The network has three components: a sound encoder (blue), a visual-motor integrator (yellow and green), and a policy learner (purple).
The sound encoder accepts sound features and outputs a vector which we called the “concept vector”. The information contained in the concept vector is the agent’s own interpretation of the sound and is learned through its interaction with the world. The concept vector mimics the conceptual representation formed in humans' brains when humans map sounds to meanings. The sound feature S is encoded only at the first timestep of the episode and the generated concept vector is cached and shared by the rest timestep in an episode. There are two reasons for doing so:
1. Even though the sound is transient, the concept can persist;
2. Caching the vector can help the model achieve real-time performance since the computation-heavy biLSTM and attention layers do not after the first timestep.
We add an auxiliary loss, Ls, for feature extraction.

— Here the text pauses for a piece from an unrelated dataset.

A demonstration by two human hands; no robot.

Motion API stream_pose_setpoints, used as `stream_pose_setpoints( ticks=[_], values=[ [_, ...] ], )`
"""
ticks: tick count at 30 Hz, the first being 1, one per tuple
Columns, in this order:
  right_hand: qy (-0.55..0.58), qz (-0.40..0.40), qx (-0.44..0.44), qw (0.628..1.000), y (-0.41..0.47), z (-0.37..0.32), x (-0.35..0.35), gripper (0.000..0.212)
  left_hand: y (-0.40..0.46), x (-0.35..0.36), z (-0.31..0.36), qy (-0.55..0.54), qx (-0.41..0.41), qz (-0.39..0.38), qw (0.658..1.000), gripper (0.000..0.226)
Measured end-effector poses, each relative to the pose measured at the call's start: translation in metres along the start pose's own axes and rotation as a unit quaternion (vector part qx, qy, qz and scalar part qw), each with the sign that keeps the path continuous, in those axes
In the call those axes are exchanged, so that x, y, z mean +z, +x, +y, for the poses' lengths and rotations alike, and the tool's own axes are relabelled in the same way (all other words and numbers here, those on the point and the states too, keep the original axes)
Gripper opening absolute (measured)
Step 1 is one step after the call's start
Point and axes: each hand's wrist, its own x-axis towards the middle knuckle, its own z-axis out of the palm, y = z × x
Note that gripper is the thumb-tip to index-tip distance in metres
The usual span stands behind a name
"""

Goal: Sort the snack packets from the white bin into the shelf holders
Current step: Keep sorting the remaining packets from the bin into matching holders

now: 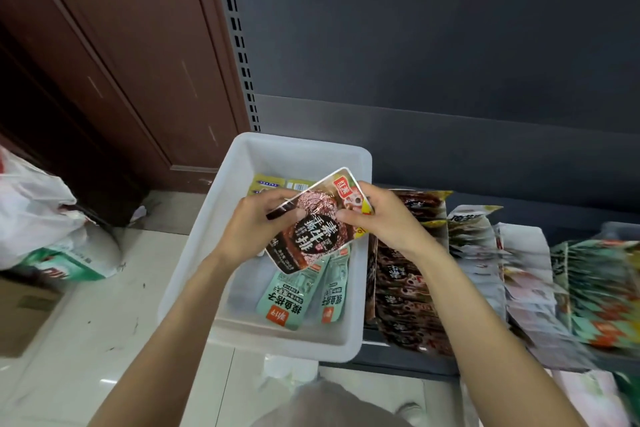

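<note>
We held a dark brown snack packet (308, 229) above the white bin (242, 163), tilted, its top corner toward the bin's far rim; our left hand (254, 227) pinched its left edge, thumb on the face, and our right hand (379, 218) pinched its right edge, thumb over the front; the packet bore a red corner tag and large white characters reading 手撕素牛排; under it lay two mint-green packets (289, 295) with orange tabs, and a yellow-green packet (273, 184) near the far wall; the bin's near-left floor stayed bare; just right of the bin, rows of dark packets (405, 291) and paler ones (526, 281) stood packed in the shelf holders, blurred; a white plastic bag (38, 204) sat on the tiled floor at left.
</note>
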Motion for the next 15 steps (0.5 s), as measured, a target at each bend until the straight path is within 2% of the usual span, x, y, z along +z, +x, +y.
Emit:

The output from the CNN is shared by two branches. The upper branch, denoted as U, is combined with the feature from the robot state vector. It is mainly for visual-motor skills. The LSTM is useful in a partially observable environment. The lower branch merges with the information from the sound encoder. Lo is a multi-label classification that predicts which objects are in the view. Lt is a binary classification which predicts whether the target is in the view. Lo and Lt are only needed for the TurtleBot scenario.
We choose to use proximal policy optimization (PPO) for the policy learner. It is a model-free on-policy policy gradient algorithm. 8 instances of the environment are running in parallel for fast and stable learning. The entire history from 4 out of 8 instances are used for an update.